Instructions for the task = With every picture left out, give the data below back exactly.
═══ Data segment ═══
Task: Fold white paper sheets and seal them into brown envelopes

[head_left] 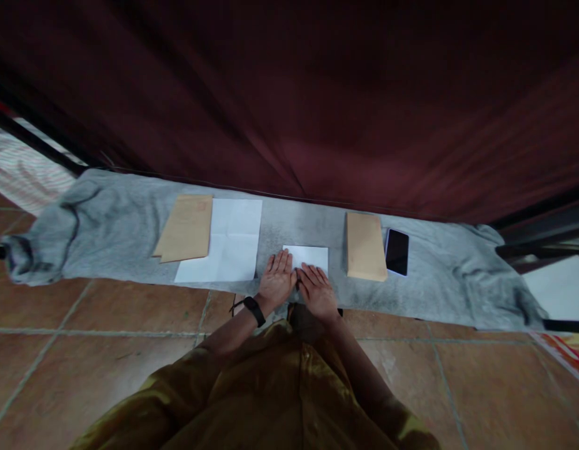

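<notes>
A small folded sheet of white paper (311, 255) lies on the grey cloth in front of me. My left hand (276, 278) rests flat on its left part, fingers stretched out. Beside it, my right hand (316, 289) presses on the paper's near edge with the fingers extended and the palm down. The two hands nearly meet at the thumbs and cover the near side of the paper. To the left lie larger white sheets (236, 240) with crease lines, partly under brown envelopes (189, 226). A stack of brown envelopes (366, 245) sits to the right.
A phone (397, 252) with a dark screen lies right of the envelope stack. The grey cloth (125, 231) covers a long narrow surface, bunched at both ends. A dark red curtain (308, 112) hangs along its far edge. Tiled floor (144, 344) shows on the near side.
</notes>
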`<state>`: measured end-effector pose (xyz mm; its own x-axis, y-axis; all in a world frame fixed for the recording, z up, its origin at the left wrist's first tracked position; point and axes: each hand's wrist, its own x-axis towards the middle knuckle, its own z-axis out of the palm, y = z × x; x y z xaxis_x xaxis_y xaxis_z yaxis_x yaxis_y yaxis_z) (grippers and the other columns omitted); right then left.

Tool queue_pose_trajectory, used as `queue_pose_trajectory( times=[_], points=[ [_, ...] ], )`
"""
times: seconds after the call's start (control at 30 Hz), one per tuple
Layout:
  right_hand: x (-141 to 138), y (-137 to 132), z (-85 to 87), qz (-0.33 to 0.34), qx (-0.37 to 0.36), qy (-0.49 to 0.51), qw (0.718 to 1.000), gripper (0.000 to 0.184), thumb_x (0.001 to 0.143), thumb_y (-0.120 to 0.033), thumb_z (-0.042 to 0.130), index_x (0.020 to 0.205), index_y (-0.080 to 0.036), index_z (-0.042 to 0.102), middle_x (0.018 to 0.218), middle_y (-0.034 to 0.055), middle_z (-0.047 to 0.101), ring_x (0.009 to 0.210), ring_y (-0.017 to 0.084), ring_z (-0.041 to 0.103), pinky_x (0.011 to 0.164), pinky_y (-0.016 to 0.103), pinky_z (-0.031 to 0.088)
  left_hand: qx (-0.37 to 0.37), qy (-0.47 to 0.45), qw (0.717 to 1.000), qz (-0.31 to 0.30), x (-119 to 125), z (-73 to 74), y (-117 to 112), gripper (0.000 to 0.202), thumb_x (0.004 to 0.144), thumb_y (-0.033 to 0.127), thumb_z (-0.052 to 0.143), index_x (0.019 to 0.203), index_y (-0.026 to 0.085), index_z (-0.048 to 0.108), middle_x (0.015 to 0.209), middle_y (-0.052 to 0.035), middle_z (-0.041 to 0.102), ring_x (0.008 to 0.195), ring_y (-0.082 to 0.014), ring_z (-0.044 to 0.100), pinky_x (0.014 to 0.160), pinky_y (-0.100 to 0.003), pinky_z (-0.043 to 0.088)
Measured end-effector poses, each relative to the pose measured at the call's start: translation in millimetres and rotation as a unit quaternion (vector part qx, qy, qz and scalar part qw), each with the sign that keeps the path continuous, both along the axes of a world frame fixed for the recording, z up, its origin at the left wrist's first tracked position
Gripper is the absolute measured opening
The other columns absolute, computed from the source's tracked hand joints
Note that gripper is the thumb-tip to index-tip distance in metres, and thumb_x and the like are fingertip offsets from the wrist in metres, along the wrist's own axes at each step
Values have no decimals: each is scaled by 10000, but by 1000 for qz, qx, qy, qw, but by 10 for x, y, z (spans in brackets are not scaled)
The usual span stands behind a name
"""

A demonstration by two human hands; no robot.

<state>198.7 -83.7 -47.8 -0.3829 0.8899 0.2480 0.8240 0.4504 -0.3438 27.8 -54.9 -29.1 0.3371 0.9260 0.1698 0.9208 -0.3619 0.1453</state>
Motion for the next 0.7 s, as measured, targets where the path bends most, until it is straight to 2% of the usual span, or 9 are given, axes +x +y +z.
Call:
queue_pose_trajectory(
  times=[0.23,0.5,0.7],
  points=[
    [-11,-11,37,-4,-2,15,1000,397,1047,-292,435,1399,-203,596,1494,58,543,1414,231,467,1222,453,331,6,-1,1000,14,13,-29,137,527,1011,277,359,1458,18,464,1551,-213,435,1489,-292,346,1241,-500,258],
    [58,77,1,3,-14,94,995,438,1060,-291,351,1407,-153,579,1442,99,592,1386,204,498,1201,441,383,6,-19,998,-65,-2,-71,-191,524,1017,264,366,1503,76,422,1588,-150,404,1508,-244,311,1248,-444,277],
    [40,136,49,27,-21,28,999,470,1061,-343,374,1475,-163,502,1528,99,500,1450,220,413,1219,458,342,-13,-2,997,-73,-18,-83,-235,556,1011,311,399,1501,50,422,1591,-168,388,1520,-252,279,1255,-458,254]
  ],
)
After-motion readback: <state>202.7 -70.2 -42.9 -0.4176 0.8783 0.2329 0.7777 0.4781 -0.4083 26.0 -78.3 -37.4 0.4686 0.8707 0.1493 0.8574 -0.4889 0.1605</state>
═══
Your response =
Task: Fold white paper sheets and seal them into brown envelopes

[head_left] 

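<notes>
A small folded sheet of white paper (311, 255) lies on the grey cloth in front of me. My left hand (276, 278) rests flat on its left part, fingers stretched out. Beside it, my right hand (316, 289) presses on the paper's near edge with the fingers extended and the palm down. The two hands nearly meet at the thumbs and cover the near side of the paper. To the left lie larger white sheets (236, 240) with crease lines, partly under brown envelopes (189, 226). A stack of brown envelopes (366, 245) sits to the right.
A phone (397, 252) with a dark screen lies right of the envelope stack. The grey cloth (125, 231) covers a long narrow surface, bunched at both ends. A dark red curtain (308, 112) hangs along its far edge. Tiled floor (144, 344) shows on the near side.
</notes>
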`<state>`: measured end-effector pose (xyz mm; its own x-axis, y-axis; all in a world frame fixed for the recording, z up, its origin at the left wrist's first tracked position; point and axes: each hand's wrist, its own x-axis towards the middle knuckle, its own z-axis out of the palm, y = z × x; x y z xaxis_x xaxis_y xaxis_z yaxis_x yaxis_y yaxis_z) (grippers and the other columns omitted); right then left.

Tool queue_pose_trajectory, used as `queue_pose_trajectory( times=[_], points=[ [_, ...] ], )`
"""
times: seconds after the call's start (control at 30 Hz), one per tuple
Layout:
  right_hand: x (-141 to 138), y (-137 to 132), z (-85 to 87), qz (-0.33 to 0.34), qx (-0.37 to 0.36), qy (-0.49 to 0.51), qw (0.718 to 1.000), gripper (0.000 to 0.184), thumb_x (0.001 to 0.143), thumb_y (-0.120 to 0.033), thumb_z (-0.042 to 0.130), index_x (0.020 to 0.205), index_y (-0.080 to 0.036), index_z (-0.042 to 0.102), middle_x (0.018 to 0.218), middle_y (-0.034 to 0.055), middle_z (-0.047 to 0.101), ring_x (0.009 to 0.210), ring_y (-0.017 to 0.084), ring_z (-0.041 to 0.103), pinky_x (0.011 to 0.164), pinky_y (-0.016 to 0.103), pinky_z (-0.031 to 0.088)
  left_hand: qx (-0.37 to 0.37), qy (-0.47 to 0.45), qw (0.717 to 1.000), qz (-0.31 to 0.30), x (-119 to 125), z (-73 to 74), y (-117 to 112), gripper (0.000 to 0.202), thumb_x (0.004 to 0.144), thumb_y (-0.033 to 0.127), thumb_z (-0.052 to 0.143), index_x (0.019 to 0.203), index_y (-0.026 to 0.085), index_z (-0.048 to 0.108), middle_x (0.015 to 0.209), middle_y (-0.052 to 0.035), middle_z (-0.041 to 0.102), ring_x (0.008 to 0.195), ring_y (-0.082 to 0.014), ring_z (-0.044 to 0.100), pinky_x (0.014 to 0.160), pinky_y (-0.100 to 0.003), pinky_z (-0.043 to 0.088)
Measured end-effector poses, each relative to the pose measured at the call's start: translation in millimetres and rotation as a unit quaternion (vector part qx, qy, qz and scalar part qw), each with the sign that keeps the path continuous, both along the axes of a world frame fixed for the recording, z up, its origin at the left wrist's first tracked position
Gripper is the absolute measured opening
The other columns absolute, computed from the source's tracked hand joints
Note that gripper is the thumb-tip to index-tip distance in metres, and thumb_x and the like are fingertip offsets from the wrist in metres, along the wrist's own axes at each step
Values have no decimals: each is scaled by 10000, but by 1000 for qz, qx, qy, qw, but by 10 for x, y, z (spans in brackets are not scaled)
The usual span stands behind a name
"""

A demonstration by two human hands; no robot.

<state>198.7 -83.7 -47.8 -0.3829 0.8899 0.2480 0.8240 0.4504 -0.3438 27.8 -54.9 -29.1 0.3371 0.9260 0.1698 0.9208 -0.3619 0.1453</state>
Motion for the next 0.7 s, as measured, targets where the path bends most, until it is straight to 2% of the usual span, or 9 are given, axes +x +y +z.
Call:
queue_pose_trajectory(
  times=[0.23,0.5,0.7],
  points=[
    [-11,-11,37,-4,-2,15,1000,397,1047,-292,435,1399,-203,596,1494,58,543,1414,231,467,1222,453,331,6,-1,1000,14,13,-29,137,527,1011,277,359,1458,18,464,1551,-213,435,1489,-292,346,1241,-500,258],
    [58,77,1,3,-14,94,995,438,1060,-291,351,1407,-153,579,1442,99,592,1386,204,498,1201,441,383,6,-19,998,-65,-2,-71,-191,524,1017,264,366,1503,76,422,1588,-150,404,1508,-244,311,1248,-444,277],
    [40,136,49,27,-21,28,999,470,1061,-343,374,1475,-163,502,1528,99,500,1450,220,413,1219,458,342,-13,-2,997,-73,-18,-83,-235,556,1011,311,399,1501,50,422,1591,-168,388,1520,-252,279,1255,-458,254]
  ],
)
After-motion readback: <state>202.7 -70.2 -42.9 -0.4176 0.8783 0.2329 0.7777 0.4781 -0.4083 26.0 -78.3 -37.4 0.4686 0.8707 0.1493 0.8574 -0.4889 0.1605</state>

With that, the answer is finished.